Não é só cá
Um leitor descobriu lá em casa um recorte de um artigo do Jornal de Notícias de 8 de Dezembro de 1990. O título é: «Profunda reforma da ortografia francesa». Graficamente, é um primor, com antetítulo («Paris altera três mil palavras») e subtítulo («É a primeira proposta vitoriosa em 200 anos»), as três linhas com caracteres de alturas bem diferentes.

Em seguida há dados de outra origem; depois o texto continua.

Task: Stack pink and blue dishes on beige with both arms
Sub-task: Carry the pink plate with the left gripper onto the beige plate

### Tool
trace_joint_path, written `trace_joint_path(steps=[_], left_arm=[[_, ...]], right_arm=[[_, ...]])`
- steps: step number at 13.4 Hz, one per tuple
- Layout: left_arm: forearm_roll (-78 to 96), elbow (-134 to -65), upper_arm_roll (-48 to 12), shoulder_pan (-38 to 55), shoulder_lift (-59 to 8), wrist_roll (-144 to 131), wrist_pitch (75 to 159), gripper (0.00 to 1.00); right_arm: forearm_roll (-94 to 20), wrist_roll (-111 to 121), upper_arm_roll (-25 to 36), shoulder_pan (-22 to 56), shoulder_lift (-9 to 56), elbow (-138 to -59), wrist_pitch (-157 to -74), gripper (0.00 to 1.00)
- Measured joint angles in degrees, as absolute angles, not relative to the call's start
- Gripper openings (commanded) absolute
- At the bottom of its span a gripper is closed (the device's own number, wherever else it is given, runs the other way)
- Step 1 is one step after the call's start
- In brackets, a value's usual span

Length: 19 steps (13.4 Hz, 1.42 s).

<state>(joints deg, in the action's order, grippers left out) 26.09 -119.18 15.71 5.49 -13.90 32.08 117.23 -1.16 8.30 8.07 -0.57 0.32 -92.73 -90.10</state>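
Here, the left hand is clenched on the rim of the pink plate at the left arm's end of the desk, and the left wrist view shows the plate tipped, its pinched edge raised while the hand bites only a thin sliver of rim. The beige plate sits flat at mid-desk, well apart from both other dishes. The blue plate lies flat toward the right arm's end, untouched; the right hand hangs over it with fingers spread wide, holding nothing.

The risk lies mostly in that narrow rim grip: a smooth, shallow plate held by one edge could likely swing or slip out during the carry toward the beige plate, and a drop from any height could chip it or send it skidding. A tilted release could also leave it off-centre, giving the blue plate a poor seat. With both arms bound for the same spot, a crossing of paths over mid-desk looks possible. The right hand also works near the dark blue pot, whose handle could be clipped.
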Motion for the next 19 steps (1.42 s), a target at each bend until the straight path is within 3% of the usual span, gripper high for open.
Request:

No lead, lê-se: «Os partidários da reforma da ortografia francesa obtiveram ontem uma vitória com a publicação na folha oficial de alterações à grafia de cerca de três mil palavras e a adopção de novas regras na formação dos neologismos científicos e técnicos.» e, por fim, no corpo da notícia pode ler-se: «Para tentar calar os protestos dos puristas, evitou-se a expressão “Reforma ortográfica” e adoptou-se a designação “Rectificações ortográficas”, sublinhando-se que não há uma rotura com os princípios habituais da ortografia francesa, mas um esforço das regras pela limitação das excepções.
A guerra da reforma ortográfica, que opõe há séculos os defensores do “statu quo” e os reformadores, foi relançada em 26 de Novembro de 1988 com a publicação, no semanário dos professores primários, dos resultados de um inquérito: 90% de respostas favoráveis a uma simplificação prudente e progressiva.
Em 2 de Junho de 1989, o primeiro-ministro Michel Rocard criou o Conselho Superior da Língua Francesa, que elaborou, com a participação de representantes da Bélgica e do Quebeque, o projecto de simplificação aprovado por unanimidade pela Academia Francesa.
Exemplos desta revolução que faz eriçar os cabelos dos puristas da língua francesa: “nenufar” deixa de se escrever “nenuphar”; o acento circunflexo caiu na palavra “abime”; “punch” transformou-se em “ponch” e “sage-femme” (parteira) passa a “sagefemme”.
A nova reforma ortográfica começará a ser aplicada nas escolas francesas a partir do próximo ano lectivo, mas a antiga ortografia continua a ser tolerada na edição de livros.
Esta reforma toca essencialmente em seis pontos:
– Supressão, em muitas palavras, do traço de união (croquemonsieur, portemonnaie, cineclub).
– Nas palavras compostas desaparece o “s” no singular (compte-goutte, chasse-neige), enquanto no plural, junta-se sistematicamente a indicação do plural (compte-gouttes, chasse-neiges).
– Supressão do acento circunflexo em centenas de palavras (ile, out), mas manutenção nos casos em que permite distinguir homógrafos, no pretérito perfeito e no conjuntivo e nos nomes próprios.
– Os particípios passados dos verbos reflexos (se laisser e se promener), seguidos de infinito, passam a ser invariáveis (elle s’est laisse mourir, on les a laisse frapper).
– Centenas de palavras de origem estrangeira passam a escrever-se sem hífen e a formar o plural como em francês (whiskys em vez de whiskies, cow-boy em vez de cowboy).
– Correcção de algumas anomalias: ballottage passa a ballotage, oignon a ognon).
Comentando esta reforma, apoiada pelo Ministério da Educação e pela maioria dos professores e editores, o primeiro-ministro francês minimizou a sua amplitude.
“As propostas de rectificação eram necessárias, são limitadas e respeitam a história da nossa língua, afirmou ontem Michel Rocard.
Desde 1789 foram feitas mais de dez tentativas de reforma, mas nunca conseguiram ir até ao fim. Desta vez, os reformadores parecem ter obtido, enfim, uma vitória.»